[Dataset entries]
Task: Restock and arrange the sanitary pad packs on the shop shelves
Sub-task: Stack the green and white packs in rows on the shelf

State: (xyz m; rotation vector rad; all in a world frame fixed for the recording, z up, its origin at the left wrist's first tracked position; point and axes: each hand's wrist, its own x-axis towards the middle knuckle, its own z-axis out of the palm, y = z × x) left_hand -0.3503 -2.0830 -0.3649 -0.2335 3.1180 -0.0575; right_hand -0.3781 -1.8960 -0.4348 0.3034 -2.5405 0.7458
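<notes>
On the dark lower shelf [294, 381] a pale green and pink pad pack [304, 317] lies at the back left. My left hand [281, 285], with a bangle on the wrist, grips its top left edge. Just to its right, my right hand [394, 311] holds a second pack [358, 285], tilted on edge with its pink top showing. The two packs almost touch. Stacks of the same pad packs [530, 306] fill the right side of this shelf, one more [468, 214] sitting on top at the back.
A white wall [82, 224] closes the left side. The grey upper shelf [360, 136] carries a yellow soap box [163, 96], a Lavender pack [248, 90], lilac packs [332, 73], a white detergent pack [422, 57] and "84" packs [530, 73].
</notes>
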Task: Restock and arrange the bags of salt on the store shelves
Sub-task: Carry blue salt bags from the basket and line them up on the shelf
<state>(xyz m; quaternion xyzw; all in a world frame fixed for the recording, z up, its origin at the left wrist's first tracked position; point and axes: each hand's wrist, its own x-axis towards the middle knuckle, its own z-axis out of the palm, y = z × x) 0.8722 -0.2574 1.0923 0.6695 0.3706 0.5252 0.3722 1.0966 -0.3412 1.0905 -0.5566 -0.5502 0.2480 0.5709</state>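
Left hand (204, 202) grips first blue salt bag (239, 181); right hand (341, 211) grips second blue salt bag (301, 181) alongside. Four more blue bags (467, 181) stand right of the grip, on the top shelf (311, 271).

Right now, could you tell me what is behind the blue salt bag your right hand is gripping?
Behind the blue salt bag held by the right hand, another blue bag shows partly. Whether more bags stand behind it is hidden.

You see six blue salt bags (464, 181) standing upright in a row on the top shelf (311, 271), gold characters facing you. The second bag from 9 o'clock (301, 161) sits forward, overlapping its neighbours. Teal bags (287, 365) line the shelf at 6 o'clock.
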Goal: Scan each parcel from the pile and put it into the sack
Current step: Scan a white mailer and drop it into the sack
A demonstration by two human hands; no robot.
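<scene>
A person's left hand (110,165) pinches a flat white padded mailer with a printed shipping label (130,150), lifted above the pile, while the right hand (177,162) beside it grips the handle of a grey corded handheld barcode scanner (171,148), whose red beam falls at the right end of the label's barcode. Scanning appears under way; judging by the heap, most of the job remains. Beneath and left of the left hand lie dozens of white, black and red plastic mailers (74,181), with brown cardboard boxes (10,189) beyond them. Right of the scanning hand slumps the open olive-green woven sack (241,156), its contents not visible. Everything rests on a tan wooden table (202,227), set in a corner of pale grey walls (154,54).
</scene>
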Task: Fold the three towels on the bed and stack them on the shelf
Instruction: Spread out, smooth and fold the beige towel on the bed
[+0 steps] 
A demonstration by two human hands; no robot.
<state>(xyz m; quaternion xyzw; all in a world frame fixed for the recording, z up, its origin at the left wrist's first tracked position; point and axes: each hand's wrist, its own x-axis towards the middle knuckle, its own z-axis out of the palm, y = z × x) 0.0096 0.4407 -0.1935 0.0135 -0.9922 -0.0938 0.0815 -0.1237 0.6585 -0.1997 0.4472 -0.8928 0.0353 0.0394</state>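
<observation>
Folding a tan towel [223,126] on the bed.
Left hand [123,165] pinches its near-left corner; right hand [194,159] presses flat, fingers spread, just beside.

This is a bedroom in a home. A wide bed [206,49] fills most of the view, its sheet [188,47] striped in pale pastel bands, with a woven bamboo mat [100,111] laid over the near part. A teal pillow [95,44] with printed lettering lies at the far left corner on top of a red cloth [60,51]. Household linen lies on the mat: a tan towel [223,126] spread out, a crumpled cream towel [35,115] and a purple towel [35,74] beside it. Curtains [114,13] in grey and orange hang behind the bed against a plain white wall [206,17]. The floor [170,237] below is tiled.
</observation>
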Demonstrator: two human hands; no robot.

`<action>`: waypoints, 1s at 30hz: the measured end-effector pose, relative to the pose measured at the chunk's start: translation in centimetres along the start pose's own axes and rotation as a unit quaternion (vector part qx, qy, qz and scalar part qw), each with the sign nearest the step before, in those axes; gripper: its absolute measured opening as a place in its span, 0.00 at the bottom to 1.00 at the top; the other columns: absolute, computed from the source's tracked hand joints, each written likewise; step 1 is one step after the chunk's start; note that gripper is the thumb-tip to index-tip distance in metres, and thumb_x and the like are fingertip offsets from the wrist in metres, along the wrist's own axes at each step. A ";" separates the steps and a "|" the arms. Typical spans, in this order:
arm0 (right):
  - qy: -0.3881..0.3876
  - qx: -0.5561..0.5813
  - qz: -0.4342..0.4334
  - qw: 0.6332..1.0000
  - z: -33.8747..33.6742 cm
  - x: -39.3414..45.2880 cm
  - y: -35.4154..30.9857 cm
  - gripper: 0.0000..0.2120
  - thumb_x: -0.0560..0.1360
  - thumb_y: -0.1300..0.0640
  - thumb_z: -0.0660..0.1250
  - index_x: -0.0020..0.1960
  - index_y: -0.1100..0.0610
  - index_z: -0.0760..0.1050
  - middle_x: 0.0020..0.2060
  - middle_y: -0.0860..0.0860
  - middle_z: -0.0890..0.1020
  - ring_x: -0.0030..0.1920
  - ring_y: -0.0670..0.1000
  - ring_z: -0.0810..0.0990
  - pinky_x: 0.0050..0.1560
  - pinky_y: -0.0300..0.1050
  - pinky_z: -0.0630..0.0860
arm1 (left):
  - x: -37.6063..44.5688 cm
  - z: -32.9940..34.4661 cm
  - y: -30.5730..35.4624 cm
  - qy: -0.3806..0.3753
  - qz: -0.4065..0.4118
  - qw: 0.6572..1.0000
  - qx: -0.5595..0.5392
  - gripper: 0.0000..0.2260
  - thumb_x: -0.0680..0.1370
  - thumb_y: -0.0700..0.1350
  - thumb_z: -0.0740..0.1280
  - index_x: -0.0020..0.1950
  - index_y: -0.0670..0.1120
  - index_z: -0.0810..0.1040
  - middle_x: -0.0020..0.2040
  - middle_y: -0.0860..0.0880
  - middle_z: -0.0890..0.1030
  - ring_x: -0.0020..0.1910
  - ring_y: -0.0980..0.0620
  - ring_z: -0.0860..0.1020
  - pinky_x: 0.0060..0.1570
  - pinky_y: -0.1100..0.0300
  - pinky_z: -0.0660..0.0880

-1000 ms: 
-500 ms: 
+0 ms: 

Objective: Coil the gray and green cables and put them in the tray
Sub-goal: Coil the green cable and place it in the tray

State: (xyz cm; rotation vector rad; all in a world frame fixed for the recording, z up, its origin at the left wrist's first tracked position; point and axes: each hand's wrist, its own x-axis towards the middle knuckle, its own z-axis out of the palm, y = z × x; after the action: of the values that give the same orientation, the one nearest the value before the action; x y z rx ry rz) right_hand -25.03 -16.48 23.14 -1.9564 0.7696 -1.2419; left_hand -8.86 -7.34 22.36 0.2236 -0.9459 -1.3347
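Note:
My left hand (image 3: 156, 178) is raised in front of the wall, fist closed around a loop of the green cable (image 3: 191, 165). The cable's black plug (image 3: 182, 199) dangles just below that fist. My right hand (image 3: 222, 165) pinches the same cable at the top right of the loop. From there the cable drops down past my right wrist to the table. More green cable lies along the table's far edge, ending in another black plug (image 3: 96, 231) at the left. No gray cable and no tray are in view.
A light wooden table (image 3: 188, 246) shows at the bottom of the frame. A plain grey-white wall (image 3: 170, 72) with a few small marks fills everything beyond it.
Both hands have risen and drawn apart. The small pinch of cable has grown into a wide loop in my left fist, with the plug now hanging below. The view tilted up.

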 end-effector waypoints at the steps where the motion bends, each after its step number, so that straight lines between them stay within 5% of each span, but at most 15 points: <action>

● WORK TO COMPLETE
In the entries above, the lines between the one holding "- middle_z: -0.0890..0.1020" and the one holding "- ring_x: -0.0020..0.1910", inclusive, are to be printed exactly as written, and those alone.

● RESULT OF THE TASK
  - middle_z: -0.0890..0.1020
  - ring_x: -0.0030..0.1920
  - ring_y: -0.0670..0.1000
  - ring_z: -0.0810..0.0990
  - pinky_x: 0.0050..0.1560
  - pinky_y: -0.0300..0.1050
  - pinky_z: -0.0630..0.0860
arm1 (left):
  - x: -37.6063..44.5688 cm
  - z: -32.9940..34.4661 cm
  - y: -30.5730..35.4624 cm
  - qy: -0.3806..0.3753
  - qz: -0.4065..0.4118
  - qw: 0.6572..1.0000
  - qx: -0.5595..0.5392
  - gripper: 0.0000..0.2260
  - thumb_x: -0.0680..0.1370
  - thumb_y: -0.0700..0.1350
  - thumb_z: -0.0740..0.1280
  - index_x: -0.0020..0.1950
  - index_y: -0.0670..0.1120
  - index_z: -0.0810..0.1040
  - middle_x: -0.0020..0.2040
  - middle_y: -0.0860..0.0880
  - middle_z: -0.0890..0.1030
  - ring_x: -0.0020..0.1910

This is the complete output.